State the number of lines below in which the word "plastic" appears. Nothing else belongs in the answer.

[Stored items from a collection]
--*--
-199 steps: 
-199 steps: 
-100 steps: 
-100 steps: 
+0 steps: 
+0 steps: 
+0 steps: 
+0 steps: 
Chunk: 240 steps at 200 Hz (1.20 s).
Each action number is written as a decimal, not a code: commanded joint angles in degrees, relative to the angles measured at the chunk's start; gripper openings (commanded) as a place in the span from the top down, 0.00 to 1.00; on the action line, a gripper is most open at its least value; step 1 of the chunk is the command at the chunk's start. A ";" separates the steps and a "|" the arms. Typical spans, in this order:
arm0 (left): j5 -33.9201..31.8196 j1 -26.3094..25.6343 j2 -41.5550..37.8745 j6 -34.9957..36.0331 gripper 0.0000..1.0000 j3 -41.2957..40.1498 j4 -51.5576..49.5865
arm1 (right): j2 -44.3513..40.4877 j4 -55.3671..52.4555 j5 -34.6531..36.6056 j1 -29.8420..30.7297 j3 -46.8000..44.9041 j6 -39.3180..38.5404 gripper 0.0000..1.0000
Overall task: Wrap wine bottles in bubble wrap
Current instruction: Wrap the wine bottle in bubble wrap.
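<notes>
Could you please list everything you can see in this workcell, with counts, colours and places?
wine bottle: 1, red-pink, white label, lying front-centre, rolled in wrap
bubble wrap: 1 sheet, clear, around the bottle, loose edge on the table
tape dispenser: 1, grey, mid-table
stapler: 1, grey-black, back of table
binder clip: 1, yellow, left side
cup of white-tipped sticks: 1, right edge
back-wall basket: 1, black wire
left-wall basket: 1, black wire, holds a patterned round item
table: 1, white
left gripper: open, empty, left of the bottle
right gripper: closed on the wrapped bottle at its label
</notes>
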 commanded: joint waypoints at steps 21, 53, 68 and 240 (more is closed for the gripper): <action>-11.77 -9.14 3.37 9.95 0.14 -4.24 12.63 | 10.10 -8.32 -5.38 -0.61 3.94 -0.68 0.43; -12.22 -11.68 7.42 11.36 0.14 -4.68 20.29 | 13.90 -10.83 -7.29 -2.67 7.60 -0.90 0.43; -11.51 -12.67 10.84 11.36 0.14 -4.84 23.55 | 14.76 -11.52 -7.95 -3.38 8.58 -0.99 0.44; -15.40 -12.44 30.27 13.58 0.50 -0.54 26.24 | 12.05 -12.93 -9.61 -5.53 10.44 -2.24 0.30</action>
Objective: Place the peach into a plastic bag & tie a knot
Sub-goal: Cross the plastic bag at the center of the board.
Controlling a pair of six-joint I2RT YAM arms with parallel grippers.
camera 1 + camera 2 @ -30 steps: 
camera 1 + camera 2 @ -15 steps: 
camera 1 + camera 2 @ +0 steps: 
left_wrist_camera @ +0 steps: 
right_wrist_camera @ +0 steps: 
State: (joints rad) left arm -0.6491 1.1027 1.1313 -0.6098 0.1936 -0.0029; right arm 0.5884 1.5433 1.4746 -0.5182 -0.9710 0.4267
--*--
• The answer: 2